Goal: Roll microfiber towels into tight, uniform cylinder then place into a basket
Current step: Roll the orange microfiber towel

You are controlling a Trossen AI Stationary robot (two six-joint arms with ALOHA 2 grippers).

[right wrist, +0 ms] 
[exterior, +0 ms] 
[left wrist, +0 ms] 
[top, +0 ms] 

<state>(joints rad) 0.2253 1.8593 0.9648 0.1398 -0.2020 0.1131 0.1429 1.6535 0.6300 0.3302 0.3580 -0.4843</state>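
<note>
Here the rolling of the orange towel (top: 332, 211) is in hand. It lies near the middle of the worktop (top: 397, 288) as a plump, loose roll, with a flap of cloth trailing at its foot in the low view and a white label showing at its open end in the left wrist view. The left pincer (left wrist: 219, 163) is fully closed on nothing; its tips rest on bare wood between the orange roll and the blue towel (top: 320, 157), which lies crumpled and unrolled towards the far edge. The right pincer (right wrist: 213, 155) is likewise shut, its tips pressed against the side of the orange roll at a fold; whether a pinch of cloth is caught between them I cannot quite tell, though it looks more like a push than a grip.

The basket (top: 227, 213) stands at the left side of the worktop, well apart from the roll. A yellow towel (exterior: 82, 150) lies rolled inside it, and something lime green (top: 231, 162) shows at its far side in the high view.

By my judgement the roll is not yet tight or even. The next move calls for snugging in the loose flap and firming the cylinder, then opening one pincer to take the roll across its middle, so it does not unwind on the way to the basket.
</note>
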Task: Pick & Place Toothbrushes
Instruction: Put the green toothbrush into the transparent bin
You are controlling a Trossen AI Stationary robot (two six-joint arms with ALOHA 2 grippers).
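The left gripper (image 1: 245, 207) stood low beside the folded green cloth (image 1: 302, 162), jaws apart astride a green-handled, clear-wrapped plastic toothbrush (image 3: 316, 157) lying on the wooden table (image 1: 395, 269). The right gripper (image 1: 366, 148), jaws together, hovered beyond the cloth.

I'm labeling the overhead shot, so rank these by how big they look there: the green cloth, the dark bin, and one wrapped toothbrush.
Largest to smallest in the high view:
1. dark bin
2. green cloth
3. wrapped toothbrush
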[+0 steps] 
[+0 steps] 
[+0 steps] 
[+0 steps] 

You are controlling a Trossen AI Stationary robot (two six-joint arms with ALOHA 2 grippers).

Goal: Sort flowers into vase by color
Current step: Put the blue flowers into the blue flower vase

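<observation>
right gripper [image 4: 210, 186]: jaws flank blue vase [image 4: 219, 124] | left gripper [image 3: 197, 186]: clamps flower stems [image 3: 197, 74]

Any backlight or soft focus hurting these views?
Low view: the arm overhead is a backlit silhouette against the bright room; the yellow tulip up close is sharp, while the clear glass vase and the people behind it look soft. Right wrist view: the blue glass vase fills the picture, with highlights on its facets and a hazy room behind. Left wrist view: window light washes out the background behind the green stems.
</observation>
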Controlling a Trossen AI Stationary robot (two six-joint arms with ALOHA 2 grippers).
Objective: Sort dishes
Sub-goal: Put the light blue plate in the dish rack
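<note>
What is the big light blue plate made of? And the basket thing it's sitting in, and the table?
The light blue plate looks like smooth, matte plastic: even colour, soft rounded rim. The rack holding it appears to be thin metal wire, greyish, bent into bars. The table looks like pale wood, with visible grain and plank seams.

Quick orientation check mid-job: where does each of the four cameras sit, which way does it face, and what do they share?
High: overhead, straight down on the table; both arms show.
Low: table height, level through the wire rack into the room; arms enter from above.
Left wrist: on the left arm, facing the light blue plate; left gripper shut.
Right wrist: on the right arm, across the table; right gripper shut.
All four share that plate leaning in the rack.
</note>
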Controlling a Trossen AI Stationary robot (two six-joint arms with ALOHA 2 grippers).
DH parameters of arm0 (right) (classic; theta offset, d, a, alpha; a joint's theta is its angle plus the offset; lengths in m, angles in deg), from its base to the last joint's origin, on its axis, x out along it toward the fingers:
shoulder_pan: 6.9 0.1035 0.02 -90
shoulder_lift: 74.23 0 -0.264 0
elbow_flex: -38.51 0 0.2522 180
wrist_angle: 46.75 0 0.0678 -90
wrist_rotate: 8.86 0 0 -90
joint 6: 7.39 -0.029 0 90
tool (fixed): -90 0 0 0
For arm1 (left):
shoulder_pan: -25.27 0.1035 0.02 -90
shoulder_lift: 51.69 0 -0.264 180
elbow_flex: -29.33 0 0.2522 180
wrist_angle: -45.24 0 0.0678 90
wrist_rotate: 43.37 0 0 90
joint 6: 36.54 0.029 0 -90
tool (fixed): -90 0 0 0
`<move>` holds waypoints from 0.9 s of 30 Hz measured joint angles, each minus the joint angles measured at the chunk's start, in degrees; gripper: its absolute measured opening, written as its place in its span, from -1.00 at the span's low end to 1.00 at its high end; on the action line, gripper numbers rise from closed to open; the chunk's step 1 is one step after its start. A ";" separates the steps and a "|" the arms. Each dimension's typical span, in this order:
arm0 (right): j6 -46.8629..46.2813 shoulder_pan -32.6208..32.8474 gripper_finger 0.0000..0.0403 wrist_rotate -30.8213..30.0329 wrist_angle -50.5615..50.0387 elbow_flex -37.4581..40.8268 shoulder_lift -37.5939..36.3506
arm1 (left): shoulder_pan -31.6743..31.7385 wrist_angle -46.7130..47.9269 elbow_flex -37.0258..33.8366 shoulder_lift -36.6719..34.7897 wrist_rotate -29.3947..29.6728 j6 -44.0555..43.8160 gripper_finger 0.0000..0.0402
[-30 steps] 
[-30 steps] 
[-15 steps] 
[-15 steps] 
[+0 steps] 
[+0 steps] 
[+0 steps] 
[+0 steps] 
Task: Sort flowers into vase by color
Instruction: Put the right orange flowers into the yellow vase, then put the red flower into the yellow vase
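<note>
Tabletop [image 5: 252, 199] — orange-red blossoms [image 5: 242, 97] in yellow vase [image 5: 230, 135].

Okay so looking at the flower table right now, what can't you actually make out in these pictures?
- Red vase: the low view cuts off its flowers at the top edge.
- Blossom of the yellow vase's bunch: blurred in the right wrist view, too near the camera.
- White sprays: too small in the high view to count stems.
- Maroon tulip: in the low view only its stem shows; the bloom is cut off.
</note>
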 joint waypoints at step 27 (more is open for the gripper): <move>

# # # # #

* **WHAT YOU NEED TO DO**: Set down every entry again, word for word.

* **SOLUTION BELOW**:
Goal: Roll microfiber towels into tight, uniform cylinder then place into a basket
Current step: Roll the orange microfiber towel

You are controlling a Trossen AI Stationary robot (two six-joint arms with ALOHA 2 grippers).

[right wrist, +0 ms] 
[exterior, +0 ms] 
[left wrist, +0 ms] 
[top, +0 ms] 

<state>(joints rad) 0.2253 1.8593 0.9648 0.1398 -0.2020 0.1131 0.1429 1.6535 0.6300 0.3302 0.3580 -0.4843</state>
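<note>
Here the rolling of the orange towel (top: 332, 211) is in hand. It lies near the middle of the worktop (top: 397, 288) as a plump, loose roll, with a flap of cloth trailing at its foot in the low view and a white label showing at its open end in the left wrist view. The left pincer (left wrist: 219, 163) is fully closed on nothing; its tips rest on bare wood between the orange roll and the blue towel (top: 320, 157), which lies crumpled and unrolled towards the far edge. The right pincer (right wrist: 213, 155) is likewise shut, its tips pressed against the side of the orange roll at a fold; whether a pinch of cloth is caught between them I cannot quite tell, though it looks more like a push than a grip.

The basket (top: 227, 213) stands at the left side of the worktop, well apart from the roll. A yellow towel (exterior: 82, 150) lies rolled inside it, and something lime green (top: 231, 162) shows at its far side in the high view.

By my judgement the roll is not yet tight or even. The next move calls for snugging in the loose flap and firming the cylinder, then opening one pincer to take the roll across its middle, so it does not unwind on the way to the basket.
</note>
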Task: Pick & Place Toothbrushes
Instruction: Put the green toothbrush into the transparent bin
You are controlling a Trossen AI Stationary robot (two six-joint arms with ALOHA 2 grippers).
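The left gripper (image 1: 245, 207) stood low beside the folded green cloth (image 1: 302, 162), jaws apart astride a green-handled, clear-wrapped plastic toothbrush (image 3: 316, 157) lying on the wooden table (image 1: 395, 269). The right gripper (image 1: 366, 148), jaws together, hovered beyond the cloth.

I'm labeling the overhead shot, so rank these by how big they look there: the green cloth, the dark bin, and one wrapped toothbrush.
Largest to smallest in the high view:
1. dark bin
2. green cloth
3. wrapped toothbrush
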[+0 steps] 
[+0 steps] 
[+0 steps] 
[+0 steps] 

You are controlling a Trossen AI Stationary robot (two six-joint arms with ALOHA 2 grippers).

Goal: Sort flowers into vase by color
Current step: Put the blue flowers into the blue flower vase

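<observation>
right gripper [image 4: 210, 186]: jaws flank blue vase [image 4: 219, 124] | left gripper [image 3: 197, 186]: clamps flower stems [image 3: 197, 74]

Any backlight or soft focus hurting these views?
Low view: the arm overhead is a backlit silhouette against the bright room; the yellow tulip up close is sharp, while the clear glass vase and the people behind it look soft. Right wrist view: the blue glass vase fills the picture, with highlights on its facets and a hazy room behind. Left wrist view: window light washes out the background behind the green stems.
</observation>
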Controlling a Trossen AI Stationary robot (two six-joint arms with ALOHA 2 grippers).
Objective: Sort dishes
Sub-goal: Put the light blue plate in the dish rack
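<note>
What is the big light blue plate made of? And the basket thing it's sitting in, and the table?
The light blue plate looks like smooth, matte plastic: even colour, soft rounded rim. The rack holding it appears to be thin metal wire, greyish, bent into bars. The table looks like pale wood, with visible grain and plank seams.

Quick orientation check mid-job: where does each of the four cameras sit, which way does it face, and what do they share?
High: overhead, straight down on the table; both arms show.
Low: table height, level through the wire rack into the room; arms enter from above.
Left wrist: on the left arm, facing the light blue plate; left gripper shut.
Right wrist: on the right arm, across the table; right gripper shut.
All four share that plate leaning in the rack.
</note>
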Controlling a Trossen AI Stationary robot (two six-joint arms with ALOHA 2 grippers).
DH parameters of arm0 (right) (classic; theta offset, d, a, alpha; a joint's theta is its angle plus the offset; lengths in m, angles in deg), from its base to the last joint's origin, on its axis, x out along it toward the fingers:
shoulder_pan: 6.9 0.1035 0.02 -90
shoulder_lift: 74.23 0 -0.264 0
elbow_flex: -38.51 0 0.2522 180
wrist_angle: 46.75 0 0.0678 -90
wrist_rotate: 8.86 0 0 -90
joint 6: 7.39 -0.029 0 90
tool (fixed): -90 0 0 0
For arm1 (left):
shoulder_pan: -25.27 0.1035 0.02 -90
shoulder_lift: 51.69 0 -0.264 180
elbow_flex: -29.33 0 0.2522 180
wrist_angle: -45.24 0 0.0678 90
wrist_rotate: 43.37 0 0 90
joint 6: 36.54 0.029 0 -90
tool (fixed): -90 0 0 0
`<move>` holds waypoints from 0.9 s of 30 Hz measured joint angles, each minus the joint angles measured at the chunk's start, in degrees; gripper: its absolute measured opening, written as its place in its span, from -1.00 at the span's low end to 1.00 at its high end; on the action line, gripper numbers rise from closed to open; the chunk's step 1 is one step after its start. A ";" separates the steps and a "|" the arms. Each dimension's typical span, in this order:
arm0 (right): j6 -46.8629..46.2813 shoulder_pan -32.6208..32.8474 gripper_finger 0.0000..0.0403 wrist_rotate -30.8213..30.0329 wrist_angle -50.5615..50.0387 elbow_flex -37.4581..40.8268 shoulder_lift -37.5939..36.3506
arm1 (left): shoulder_pan -31.6743..31.7385 wrist_angle -46.7130..47.9269 elbow_flex -37.0258..33.8366 shoulder_lift -36.6719..34.7897 wrist_rotate -29.3947..29.6728 j6 -44.0555..43.8160 gripper_finger 0.0000..0.0402
[-30 steps] 
[-30 steps] 
[-15 steps] 
[-15 steps] 
[+0 steps] 
[+0 steps] 
[+0 steps] 
[+0 steps] 
Task: Sort flowers into vase by color
Instruction: Put the right orange flowers into the yellow vase, then put the red flower into the yellow vase
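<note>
Tabletop [image 5: 252, 199] — orange-red blossoms [image 5: 242, 97] in yellow vase [image 5: 230, 135].

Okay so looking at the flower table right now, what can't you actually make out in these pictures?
- Red vase: the low view cuts off its flowers at the top edge.
- Blossom of the yellow vase's bunch: blurred in the right wrist view, too near the camera.
- White sprays: too small in the high view to count stems.
- Maroon tulip: in the low view only its stem shows; the bloom is cut off.
</note>
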 joint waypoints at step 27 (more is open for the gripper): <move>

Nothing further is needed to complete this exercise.